Case law development and anti-arbitration injunction-
In a judgment of the year 2001, Kvaerner Cementation India Ltd. v. Bajrang Lal Aggarwal three Judges bench upheld that anti-arbitration injunction is not known to the Indian Arbitration regime because of section 5 read with section 16(1) & 16(2) of the Act, 2015 and thus the jurisdiction of civil courts for grant of anti-arbitration injunction suits is completely ousted by the statute. As a matter of fact, this judgment was reported in the year 2012. Thus, this judicial precedence being unknown to the legal domain was not followed in a regular manner by the territory courts of India.
But, we have a seven Judges Bench judgment, SBP v. Patel Engineering  where it was expressed that arbitral tribunal has power to rule on its own jurisdiction including the plea of validity and existence of the arbitration agreement to the complete exclusion of the courts is incorrect, the court shall also have power to decide these preliminary (threshold) issues. Thus this seven Judges Bench case in a way gave green signal and judicial recognition to anti-arbitration injunctions where the court granting injunction is satisfied that the arbitration agreement is not valid in law. However, SBP case was criticised vehemently because of in contrast of the well-recognised and well founded principle of Kompetenz-Kompetenz.
Then, in Boghra Polyfab case the court upheld that the plea of validity and existence of arbitration agreement be chosen to be decided by the courts under section 11 (6) of the Act, 2015. Thus, by following these judicial pronouncements, it is imperative that anti-arbitration injunction may be given if the court is satisfied that a valid arbitration agreement does not exist.

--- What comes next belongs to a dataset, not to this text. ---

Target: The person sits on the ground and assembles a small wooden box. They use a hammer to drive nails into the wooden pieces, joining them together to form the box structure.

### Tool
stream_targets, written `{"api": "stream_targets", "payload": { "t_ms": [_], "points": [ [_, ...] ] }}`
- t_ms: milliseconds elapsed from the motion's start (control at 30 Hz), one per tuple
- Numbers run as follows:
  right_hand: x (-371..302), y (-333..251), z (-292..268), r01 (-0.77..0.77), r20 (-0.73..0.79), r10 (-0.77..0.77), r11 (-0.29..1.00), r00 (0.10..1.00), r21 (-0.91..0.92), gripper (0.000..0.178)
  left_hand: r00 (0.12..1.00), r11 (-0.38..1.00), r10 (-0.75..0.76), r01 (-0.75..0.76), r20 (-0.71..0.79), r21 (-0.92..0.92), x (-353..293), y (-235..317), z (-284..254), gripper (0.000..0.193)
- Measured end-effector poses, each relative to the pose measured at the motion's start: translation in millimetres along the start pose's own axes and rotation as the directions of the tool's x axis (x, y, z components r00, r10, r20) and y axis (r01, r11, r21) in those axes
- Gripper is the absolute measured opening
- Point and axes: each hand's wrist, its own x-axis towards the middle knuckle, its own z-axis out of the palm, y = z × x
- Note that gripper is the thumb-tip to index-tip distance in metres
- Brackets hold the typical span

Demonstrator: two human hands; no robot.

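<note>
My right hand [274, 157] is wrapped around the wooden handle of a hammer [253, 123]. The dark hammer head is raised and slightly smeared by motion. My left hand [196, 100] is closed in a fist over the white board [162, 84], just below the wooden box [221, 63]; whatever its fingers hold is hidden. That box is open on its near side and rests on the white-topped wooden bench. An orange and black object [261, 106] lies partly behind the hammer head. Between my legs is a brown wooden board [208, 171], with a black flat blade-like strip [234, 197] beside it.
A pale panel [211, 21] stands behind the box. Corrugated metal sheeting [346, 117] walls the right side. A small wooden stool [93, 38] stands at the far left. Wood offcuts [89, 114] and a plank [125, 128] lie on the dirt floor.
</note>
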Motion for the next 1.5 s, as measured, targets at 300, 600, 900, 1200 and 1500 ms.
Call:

Principles governing grant of anti-suit injunction –Modi Network case
In Modi Network case the court gave guiding principles which may be applied while granting anti-arbitration injunctions. The Apex court in this case had to examine the action of the Division bench of Bombay high Court just justified in vacating the anti-arbitration injunction suit which restrained the respondents from initiating the arbitration in English court, the forum chosen by the parties as the forum of choice. While dealing with the matter, the Apex Court gave certain guiding principles to govern the grant of anti-suit injunction:
The court granting anti-arbitration injunction must satisfy itself:
- The defendant must be amenable to the personal jurisdiction to the court;
- If injunction is not granted, it would certainly defeat the ends of justice and may perpetuate injustice further;
- Doctrine of comity of nations must be borne in minds while granting/refusing to grant such injunctions;
The court further upheld that, an anti-arbitration injunction should not be granted unless such a ground is coupled with a plea of either of the follows:
- Forum non-conveniens;
- The initiation or the ongoing arbitral proceeding may be vexatious or;
- Oppressive in nature.
The Code of Civil Procedure, 1908 & Anti-suit/arbitration injunction
In a landmark case of Ganga Bai v. Vijay Kumar the court rightly explained the shape and size of section 9 read with Order XXXIX, Rule 1 & 2 CPC, 1908. To quote the court, “There is an inherent right in every person to bring suit of a civil nature and unless the suit is barred by statute one may, at ones peril, bring a suit of one’s choice. It is no answer to a suit, howsoever frivolous the claim, that the law confers no such right to sue. A suit for its maintainability requires no authority of law and it is enough that no statute bars the suit. But the position in regard to appeals is quite the opposite. The right of appeal inheres in no one and therefore an appeal for its maintainability must have the clear authority of law. That explains why the right of appeal is described as a creature of statute.”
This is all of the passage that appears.